What is needed: Write out the lines starting at the one that holds "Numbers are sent" and ending with the final line of the data, exactly and with no others.

Collected data:

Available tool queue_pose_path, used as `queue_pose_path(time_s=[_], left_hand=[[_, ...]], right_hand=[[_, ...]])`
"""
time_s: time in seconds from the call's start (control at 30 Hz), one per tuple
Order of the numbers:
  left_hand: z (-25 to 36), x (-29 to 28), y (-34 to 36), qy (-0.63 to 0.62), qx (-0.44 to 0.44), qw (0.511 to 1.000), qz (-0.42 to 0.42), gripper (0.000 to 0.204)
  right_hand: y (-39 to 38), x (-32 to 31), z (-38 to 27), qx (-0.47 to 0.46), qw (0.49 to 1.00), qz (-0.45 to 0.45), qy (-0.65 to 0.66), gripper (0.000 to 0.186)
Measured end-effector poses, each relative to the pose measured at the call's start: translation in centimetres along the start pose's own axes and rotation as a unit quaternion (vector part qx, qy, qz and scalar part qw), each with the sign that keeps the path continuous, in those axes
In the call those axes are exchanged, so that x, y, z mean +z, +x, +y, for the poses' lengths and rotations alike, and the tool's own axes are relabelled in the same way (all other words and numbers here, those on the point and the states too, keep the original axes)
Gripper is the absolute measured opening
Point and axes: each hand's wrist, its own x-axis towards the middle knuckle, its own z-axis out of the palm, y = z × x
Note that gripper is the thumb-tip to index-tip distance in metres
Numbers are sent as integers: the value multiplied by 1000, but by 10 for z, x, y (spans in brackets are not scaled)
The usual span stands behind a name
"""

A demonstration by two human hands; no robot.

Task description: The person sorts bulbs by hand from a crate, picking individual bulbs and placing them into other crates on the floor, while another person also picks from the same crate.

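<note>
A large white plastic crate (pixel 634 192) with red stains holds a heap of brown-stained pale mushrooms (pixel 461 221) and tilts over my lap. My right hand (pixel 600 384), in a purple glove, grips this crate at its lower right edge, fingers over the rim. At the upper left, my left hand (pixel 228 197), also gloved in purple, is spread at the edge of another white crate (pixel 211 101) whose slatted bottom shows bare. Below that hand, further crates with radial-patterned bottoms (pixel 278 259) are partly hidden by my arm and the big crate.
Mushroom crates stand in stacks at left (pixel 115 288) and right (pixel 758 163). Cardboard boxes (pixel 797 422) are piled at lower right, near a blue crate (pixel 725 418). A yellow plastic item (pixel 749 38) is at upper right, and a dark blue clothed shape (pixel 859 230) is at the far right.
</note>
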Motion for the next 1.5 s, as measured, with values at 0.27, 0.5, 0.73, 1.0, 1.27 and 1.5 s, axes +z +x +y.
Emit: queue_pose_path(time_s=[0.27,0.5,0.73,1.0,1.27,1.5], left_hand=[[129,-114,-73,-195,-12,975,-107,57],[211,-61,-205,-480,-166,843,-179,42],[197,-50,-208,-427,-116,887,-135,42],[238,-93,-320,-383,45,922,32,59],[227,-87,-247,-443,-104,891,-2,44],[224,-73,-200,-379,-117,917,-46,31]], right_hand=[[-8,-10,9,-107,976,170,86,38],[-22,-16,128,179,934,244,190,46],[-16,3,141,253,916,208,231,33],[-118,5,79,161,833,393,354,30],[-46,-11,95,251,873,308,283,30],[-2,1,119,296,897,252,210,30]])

Reply:
Numbers are sent as integers: the value multiplied by 1000, but by 10 for z, x, y (spans in brackets are not scaled)
The usual span stands behind a name
"""

A demonstration by two human hands; no robot.

Task description: The person sorts bulbs by hand from a crate, picking individual bulbs and placing them into other crates on the floor, while another person also picks from the same crate.

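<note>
A large white plastic crate (pixel 634 192) with red stains holds a heap of brown-stained pale mushrooms (pixel 461 221) and tilts over my lap. My right hand (pixel 600 384), in a purple glove, grips this crate at its lower right edge, fingers over the rim. At the upper left, my left hand (pixel 228 197), also gloved in purple, is spread at the edge of another white crate (pixel 211 101) whose slatted bottom shows bare. Below that hand, further crates with radial-patterned bottoms (pixel 278 259) are partly hidden by my arm and the big crate.
Mushroom crates stand in stacks at left (pixel 115 288) and right (pixel 758 163). Cardboard boxes (pixel 797 422) are piled at lower right, near a blue crate (pixel 725 418). A yellow plastic item (pixel 749 38) is at upper right, and a dark blue clothed shape (pixel 859 230) is at the far right.
</note>
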Motion for the next 1.5 s, as measured, with values at 0.27, 0.5, 0.73, 1.0, 1.27 and 1.5 s, axes +z +x +y.
Emit: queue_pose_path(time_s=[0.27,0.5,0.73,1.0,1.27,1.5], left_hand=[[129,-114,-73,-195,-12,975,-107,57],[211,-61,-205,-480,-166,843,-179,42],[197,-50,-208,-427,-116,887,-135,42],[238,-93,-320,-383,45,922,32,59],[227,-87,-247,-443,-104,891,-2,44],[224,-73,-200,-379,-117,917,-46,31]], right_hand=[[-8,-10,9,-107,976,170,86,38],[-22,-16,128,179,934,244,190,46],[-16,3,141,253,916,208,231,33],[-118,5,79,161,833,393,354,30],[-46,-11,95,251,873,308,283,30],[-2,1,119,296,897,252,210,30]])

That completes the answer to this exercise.